Exercise aim: Output every line below without omitting or altering anything.

(Given information Opens)

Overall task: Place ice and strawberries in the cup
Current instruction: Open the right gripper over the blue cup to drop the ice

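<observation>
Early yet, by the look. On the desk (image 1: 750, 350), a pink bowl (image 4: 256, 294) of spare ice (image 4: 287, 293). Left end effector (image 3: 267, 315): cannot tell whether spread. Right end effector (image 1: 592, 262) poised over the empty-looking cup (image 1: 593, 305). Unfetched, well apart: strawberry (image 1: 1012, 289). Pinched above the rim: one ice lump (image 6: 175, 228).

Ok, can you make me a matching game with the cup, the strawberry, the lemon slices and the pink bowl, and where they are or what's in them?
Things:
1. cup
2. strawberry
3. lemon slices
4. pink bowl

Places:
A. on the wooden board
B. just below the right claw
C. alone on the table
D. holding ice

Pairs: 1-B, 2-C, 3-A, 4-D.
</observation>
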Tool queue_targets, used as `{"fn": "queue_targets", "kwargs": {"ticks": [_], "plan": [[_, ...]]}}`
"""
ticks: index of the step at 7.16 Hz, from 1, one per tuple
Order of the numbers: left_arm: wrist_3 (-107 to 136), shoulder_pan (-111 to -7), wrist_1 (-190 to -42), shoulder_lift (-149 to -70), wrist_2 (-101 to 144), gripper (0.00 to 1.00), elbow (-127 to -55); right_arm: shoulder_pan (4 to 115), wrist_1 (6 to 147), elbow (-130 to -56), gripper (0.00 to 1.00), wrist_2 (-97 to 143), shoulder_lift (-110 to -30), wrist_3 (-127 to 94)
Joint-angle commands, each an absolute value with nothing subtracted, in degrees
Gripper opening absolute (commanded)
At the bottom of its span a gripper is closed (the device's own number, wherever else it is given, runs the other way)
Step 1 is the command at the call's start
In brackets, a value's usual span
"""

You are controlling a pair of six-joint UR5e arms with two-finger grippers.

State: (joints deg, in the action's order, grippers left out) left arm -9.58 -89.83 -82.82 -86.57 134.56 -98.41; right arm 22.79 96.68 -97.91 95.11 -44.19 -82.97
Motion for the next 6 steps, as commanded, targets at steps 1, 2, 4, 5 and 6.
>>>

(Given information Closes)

Result of this task:
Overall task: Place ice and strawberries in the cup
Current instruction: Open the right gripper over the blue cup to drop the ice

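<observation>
Early yet, by the look. On the desk (image 1: 750, 350), a pink bowl (image 4: 256, 294) of spare ice (image 4: 287, 293). Left end effector (image 3: 267, 315): cannot tell whether spread. Right end effector (image 1: 592, 262) poised over the empty-looking cup (image 1: 593, 305). Unfetched, well apart: strawberry (image 1: 1012, 289). Pinched above the rim: one ice lump (image 6: 175, 228).

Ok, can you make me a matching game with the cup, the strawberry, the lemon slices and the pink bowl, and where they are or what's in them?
Things:
1. cup
2. strawberry
3. lemon slices
4. pink bowl

Places:
A. on the wooden board
B. just below the right claw
C. alone on the table
D. holding ice

Pairs: 1-B, 2-C, 3-A, 4-D.
</observation>
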Tool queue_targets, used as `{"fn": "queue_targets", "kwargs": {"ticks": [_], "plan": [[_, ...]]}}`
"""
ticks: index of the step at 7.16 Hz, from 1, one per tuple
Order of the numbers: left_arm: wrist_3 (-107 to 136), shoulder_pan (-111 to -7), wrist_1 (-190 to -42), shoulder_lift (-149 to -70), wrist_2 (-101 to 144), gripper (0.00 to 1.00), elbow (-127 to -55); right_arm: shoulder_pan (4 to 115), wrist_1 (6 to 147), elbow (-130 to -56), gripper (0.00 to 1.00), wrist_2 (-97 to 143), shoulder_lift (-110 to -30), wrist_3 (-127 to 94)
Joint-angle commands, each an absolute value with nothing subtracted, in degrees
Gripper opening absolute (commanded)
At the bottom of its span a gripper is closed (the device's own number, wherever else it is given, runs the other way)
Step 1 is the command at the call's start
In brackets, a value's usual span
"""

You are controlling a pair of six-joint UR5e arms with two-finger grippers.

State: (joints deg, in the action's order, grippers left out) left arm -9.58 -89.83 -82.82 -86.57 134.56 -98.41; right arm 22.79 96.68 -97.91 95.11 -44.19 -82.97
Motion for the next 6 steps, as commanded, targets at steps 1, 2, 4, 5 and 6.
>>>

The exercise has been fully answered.